I’m down 100lbs and been chilling there for a a while actually. (I do bulk/cut cycles of around 30lbs for bodybuilding so my total weight loss fluctuates from like 120lbs to 90lbs depending on how that’s going. Just for disclosure)
But I’ve heard a few people mention this idea that “fat cells stick around forever” and “send hunger signals to fill you back up”. Do we have a scientific source for this?
My other thing with it is like, that’s not the reason someone gets fat the first time right? Because the idea is your fat cells start multiplying after a certain weight? So regardless it still seems important to address that first cause and not repeat it
But for me personally I just haven’t really experienced it at all lol. I’ve found that actually the type of food I eat makes me hungry and more likely to go off track. Like any fast food, most prepackaged snacks and prepared meals from the grocery store.
Like I could eat an 800cal pint of ice cream then have dinner 45 minutes later. But 200 calories of frozen grapes and I’m like, stuffed lol. Or I’ve also noticed if I have a doughnut in the morning (work offers them) I’m hungry all day, but eggs cheese oats and yogurt leave me satisfied to the point where I’m not hungry at all when I get home, and eat just because I know I need the nutrition from dinner.
Anyway sorry for rambling, really I’m just curious to get to the bottom of the “depleted fat cell” thing. I had never heard of it the entire time I was losing weight/maintaining then all of the sudden I’m hearing it pop up in lots of places, even lemmy now
That’s… Not a side effect.
That’s from people losing weight on their normal diet because of Ozempic, but never changing their diet for their new lower weight selves, so naturally they immediately gain it back.
No, it is just the way this drug works. You take Ozempic, it supresses your hunger feeling, and you automatically change your diet as you are not as hungry anymore.
Problem is that the depleted fat cells still exist, and a depleted fat cell releases signals that scream “I’m hungry! Feed me!”, and the more they are depleted, the louder the call. While you take Ozempic, this is supressed, but as soon as you get off it, your body demands food to re-fill the depleted cells, and will not stopping before it has reached at least the former status quo.
Just like the bounce back effect after a diet, only worse.
You can’t eat the same way you did pre-Ozempic while you’re on Ozempic and still lose weight…
I’ve been on tirzepatide for maybe three months at this point. I highly recommend it. I think the risks are massively overblown.
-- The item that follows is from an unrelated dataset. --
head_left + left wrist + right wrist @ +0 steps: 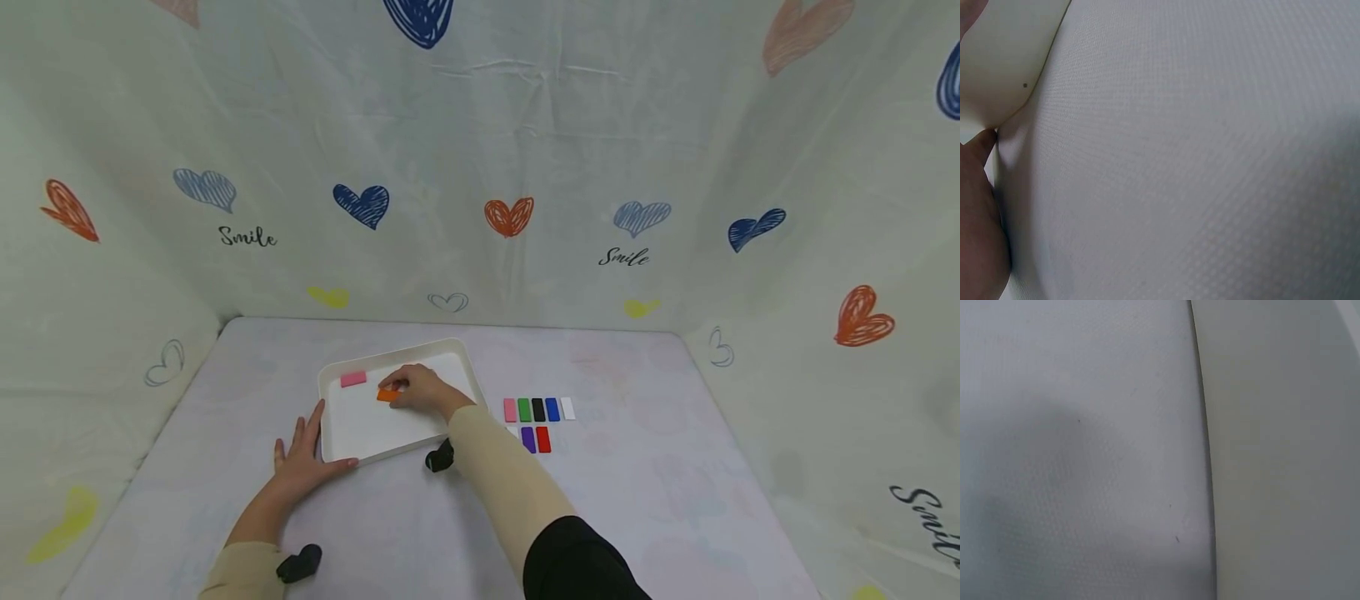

It’s predictable fear-mongering that is simply an understandable reaction to how greedy the pharma companies are with their pricing on it. If you can’t afford it, it’s tempting to convince yourself it would be a bad thing to take it anyway.
I can’t afford it, but instead of spreading FUD about it, I found a third way. I just pirate the shit out of it! I’m not just taking tirz, I’m taking bootleg tirz! So far I’ve dropped from about 180 to 150.
I’ve seen several successes and I wouldn’t believe every story you hear in these forums. The data shows it’s relatively safe with minimal serious secondary effects. That doesn’t mean nothing to manage at all. Just like statins for cholesterol.
Ozempic and variants are also considered short term. They essentially short circuit the desire for vices, but are only effective for about a year. You either relearn your habits or you’ll eventually revert. If you are in ozempic for 2 years on weight loss you’ve likely ignored your doctor.
I’m on Mounjaro for diabetes, have lost 35 pounds in two months. It’s a tool, with potential side effects, but for me it has been a huge jump-start for a lot of neglected health issues and overall energy levels.
I remember seeing this video where someone tearfully explained they got osteoporosis from being on it for a year.